» **EXERCISE INSTRUCTIONS**: Within the data below, count every line that includes "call" and report the total alone.

» **DATA PROVIDED**:
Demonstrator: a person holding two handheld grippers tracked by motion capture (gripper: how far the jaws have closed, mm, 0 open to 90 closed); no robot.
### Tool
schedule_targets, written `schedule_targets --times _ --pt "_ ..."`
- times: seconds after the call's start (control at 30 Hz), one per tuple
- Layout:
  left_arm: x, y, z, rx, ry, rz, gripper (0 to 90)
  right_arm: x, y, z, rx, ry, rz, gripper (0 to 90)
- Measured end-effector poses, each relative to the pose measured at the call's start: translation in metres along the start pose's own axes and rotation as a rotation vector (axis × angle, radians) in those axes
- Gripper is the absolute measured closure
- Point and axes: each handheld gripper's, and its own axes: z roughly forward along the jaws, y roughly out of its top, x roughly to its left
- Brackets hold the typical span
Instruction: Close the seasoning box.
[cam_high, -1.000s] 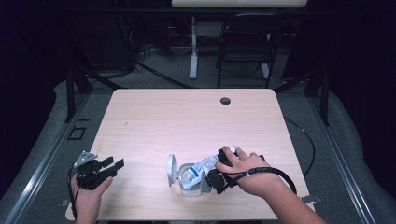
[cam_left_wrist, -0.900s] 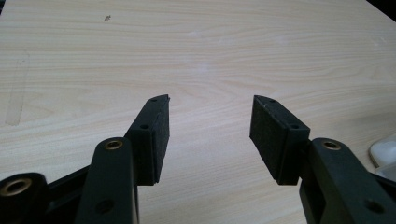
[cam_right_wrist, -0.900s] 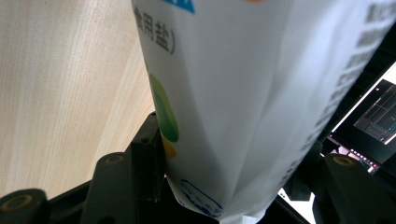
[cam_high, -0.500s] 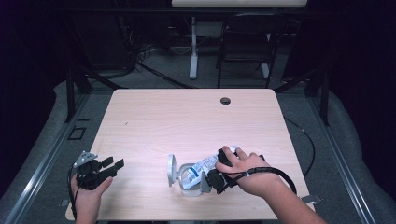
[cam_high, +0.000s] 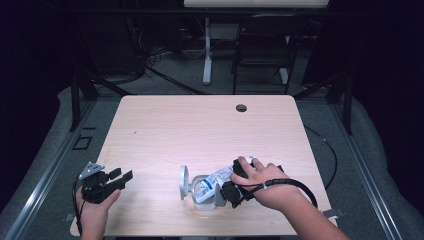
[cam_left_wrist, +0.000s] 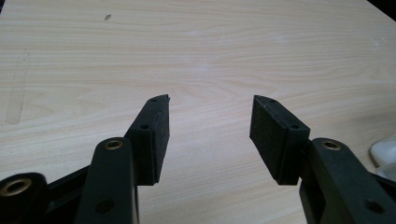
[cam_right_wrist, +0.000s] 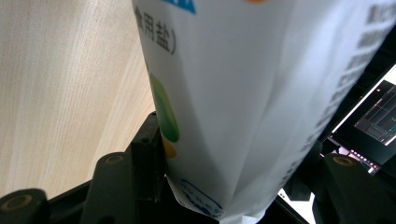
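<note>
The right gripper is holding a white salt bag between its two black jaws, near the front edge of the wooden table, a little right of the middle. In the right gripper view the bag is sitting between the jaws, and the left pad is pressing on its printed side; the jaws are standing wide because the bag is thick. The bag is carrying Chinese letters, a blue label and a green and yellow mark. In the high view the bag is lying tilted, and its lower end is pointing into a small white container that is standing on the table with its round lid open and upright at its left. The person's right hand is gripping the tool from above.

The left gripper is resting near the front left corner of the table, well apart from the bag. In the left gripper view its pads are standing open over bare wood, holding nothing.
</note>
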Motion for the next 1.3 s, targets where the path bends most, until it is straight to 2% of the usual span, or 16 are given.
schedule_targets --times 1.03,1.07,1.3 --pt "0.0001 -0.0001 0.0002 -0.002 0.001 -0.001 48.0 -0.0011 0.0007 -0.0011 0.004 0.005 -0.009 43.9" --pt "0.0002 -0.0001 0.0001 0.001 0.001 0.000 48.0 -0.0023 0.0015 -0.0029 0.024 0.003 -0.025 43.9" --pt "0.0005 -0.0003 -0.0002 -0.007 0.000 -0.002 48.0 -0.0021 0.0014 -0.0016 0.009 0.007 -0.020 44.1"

» **RESPONSE**: 2